**WHAT IS EXPECTED**
Could you write out the line containing "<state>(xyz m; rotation" and all the lines below it in the data, exactly, through the final one and nothing else?

- - -

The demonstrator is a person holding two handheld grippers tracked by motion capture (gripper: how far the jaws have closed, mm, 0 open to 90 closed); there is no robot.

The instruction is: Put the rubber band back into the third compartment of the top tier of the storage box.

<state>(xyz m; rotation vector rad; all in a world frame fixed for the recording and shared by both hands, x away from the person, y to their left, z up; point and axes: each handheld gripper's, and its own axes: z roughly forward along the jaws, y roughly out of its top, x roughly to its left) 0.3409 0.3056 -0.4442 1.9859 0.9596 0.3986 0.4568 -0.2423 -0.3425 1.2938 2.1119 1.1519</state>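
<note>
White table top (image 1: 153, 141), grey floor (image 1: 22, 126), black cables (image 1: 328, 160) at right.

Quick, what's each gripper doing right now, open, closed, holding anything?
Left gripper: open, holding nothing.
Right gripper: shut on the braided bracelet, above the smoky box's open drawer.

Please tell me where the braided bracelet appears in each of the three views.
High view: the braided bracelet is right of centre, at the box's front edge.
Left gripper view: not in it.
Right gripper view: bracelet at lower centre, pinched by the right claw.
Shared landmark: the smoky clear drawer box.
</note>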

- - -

**OUTPUT**
<state>(xyz m; rotation vector rad; all in a world frame fixed for the recording and shared by both hands, x away from the person, y to their left, z up; point and axes: each handheld gripper's, and its own axes: z roughly forward along the jaws, y roughly out of its top, x roughly to its left) 0.3409 0.3056 -0.4442 1.9859 0.9596 0.3986 0.4568 -0.2423 -0.3425 1.2938 2.1119 1.1519</state>
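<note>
White table top (image 1: 153, 141), grey floor (image 1: 22, 126), black cables (image 1: 328, 160) at right.

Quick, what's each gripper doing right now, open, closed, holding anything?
Left gripper: open, holding nothing.
Right gripper: shut on the braided bracelet, above the smoky box's open drawer.

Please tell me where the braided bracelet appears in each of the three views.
High view: the braided bracelet is right of centre, at the box's front edge.
Left gripper view: not in it.
Right gripper view: bracelet at lower centre, pinched by the right claw.
Shared landmark: the smoky clear drawer box.
</note>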

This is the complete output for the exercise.